Harvard surgeon and New Yorker writer Atul Gawande’s powerful book Being Mortal explored death and dying in America and rose to the top of the bestseller lists, but it was a nationally broadcast FRONTLINE documentary of the same name that catapulted him to the forefront of the national conversation about end-of-life care. In an era when more and more medical treatment often doesn’t allow people’s lives to end the way they want, Gawande’s message has never been more important.
In 2015 the California Health Care Foundation and the John and Wauna Harman Foundation created a community engagement campaign in California centered on local screenings of the film. As chronicled in a new report about the project, these events attracted a more diverse audience than the television broadcast — and one receptive to the film’s message. As a result, the Harman Foundation plans to extend the campaign nationwide.

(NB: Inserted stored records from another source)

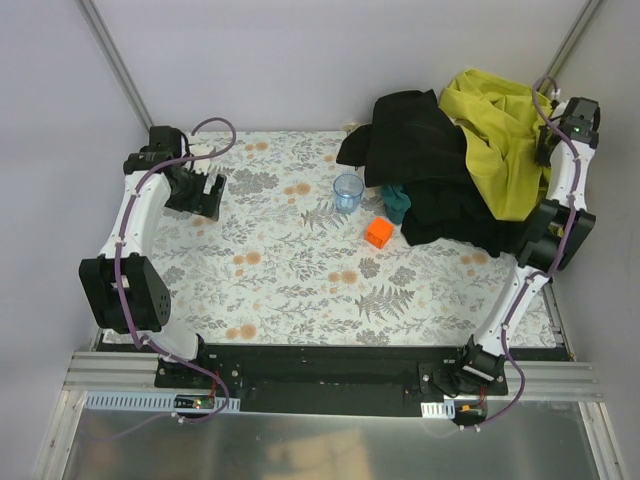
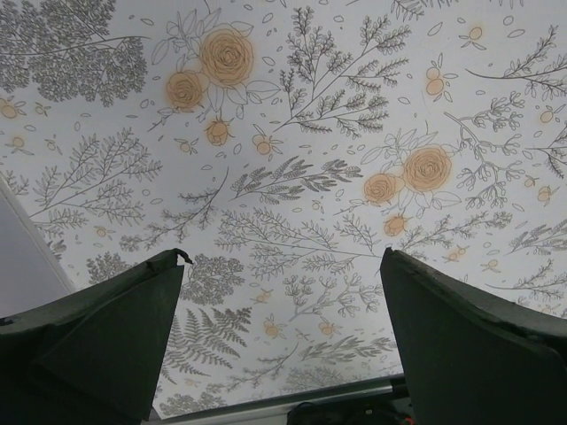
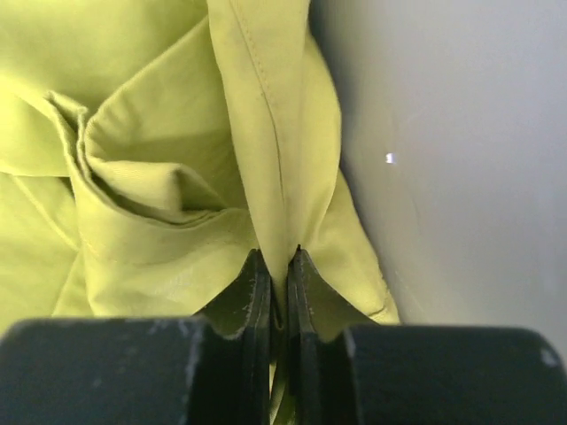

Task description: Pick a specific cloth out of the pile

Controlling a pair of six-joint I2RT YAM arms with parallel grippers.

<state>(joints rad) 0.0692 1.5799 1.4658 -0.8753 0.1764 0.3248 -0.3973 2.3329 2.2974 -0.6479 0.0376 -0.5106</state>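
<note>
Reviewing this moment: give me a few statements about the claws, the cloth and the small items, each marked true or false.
1. The right claw is shut on a fold of the yellow-green cloth. True.
2. The left claw holds a black garment. False: it is open above the floral table and holds nothing.
3. The orange cube sits inside the clear cup. False: it lies on the table, apart from the cup.
4. The yellow-green cloth drapes over the far right of the black pile. True.
</note>
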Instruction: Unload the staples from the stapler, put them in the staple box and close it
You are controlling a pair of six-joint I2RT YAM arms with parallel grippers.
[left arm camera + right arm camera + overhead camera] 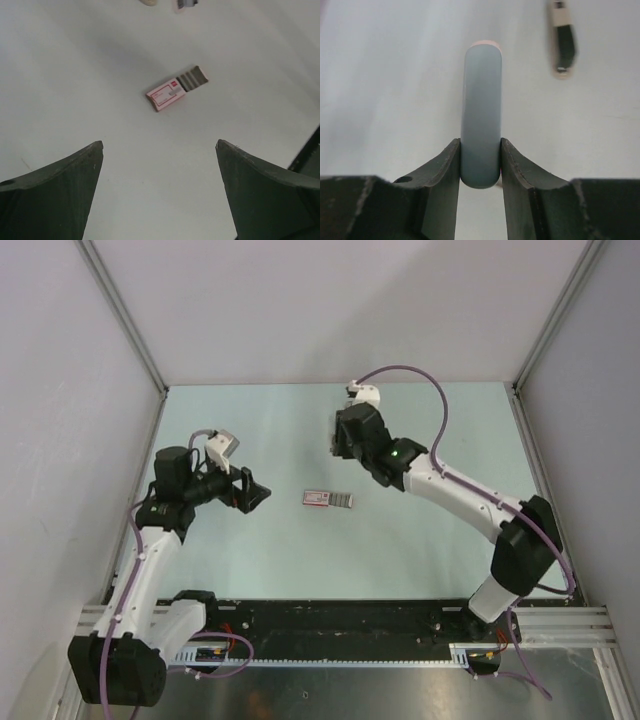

I recently spoke with Gawande about his experience filming “Being Mortal” and how far America has come in talking about death and dying. The conversation has been edited and condensed.
Birenbaum: With Being Mortal you’ve become the face of a movement. What reaction do you get when you talk to people?
Gawande: People come up and tell me about their dying mother or their dying father or their family member in a nursing home and feeling that they were able to have conversations about what really mattered to them. And that’s incredibly gratifying. It’s the number of people who tell me their stories, and they are feeling that they can have these conversations that defined what mattered most to them or to their family — and in many cases, translated into the doctor’s office, where they can advocate for themselves. I’m definitely also seeing the conversation among my colleagues — doctors and nurses — who are finding the words to ask people about their fears and hopes and the limits that they would place around what they’re willing to endure.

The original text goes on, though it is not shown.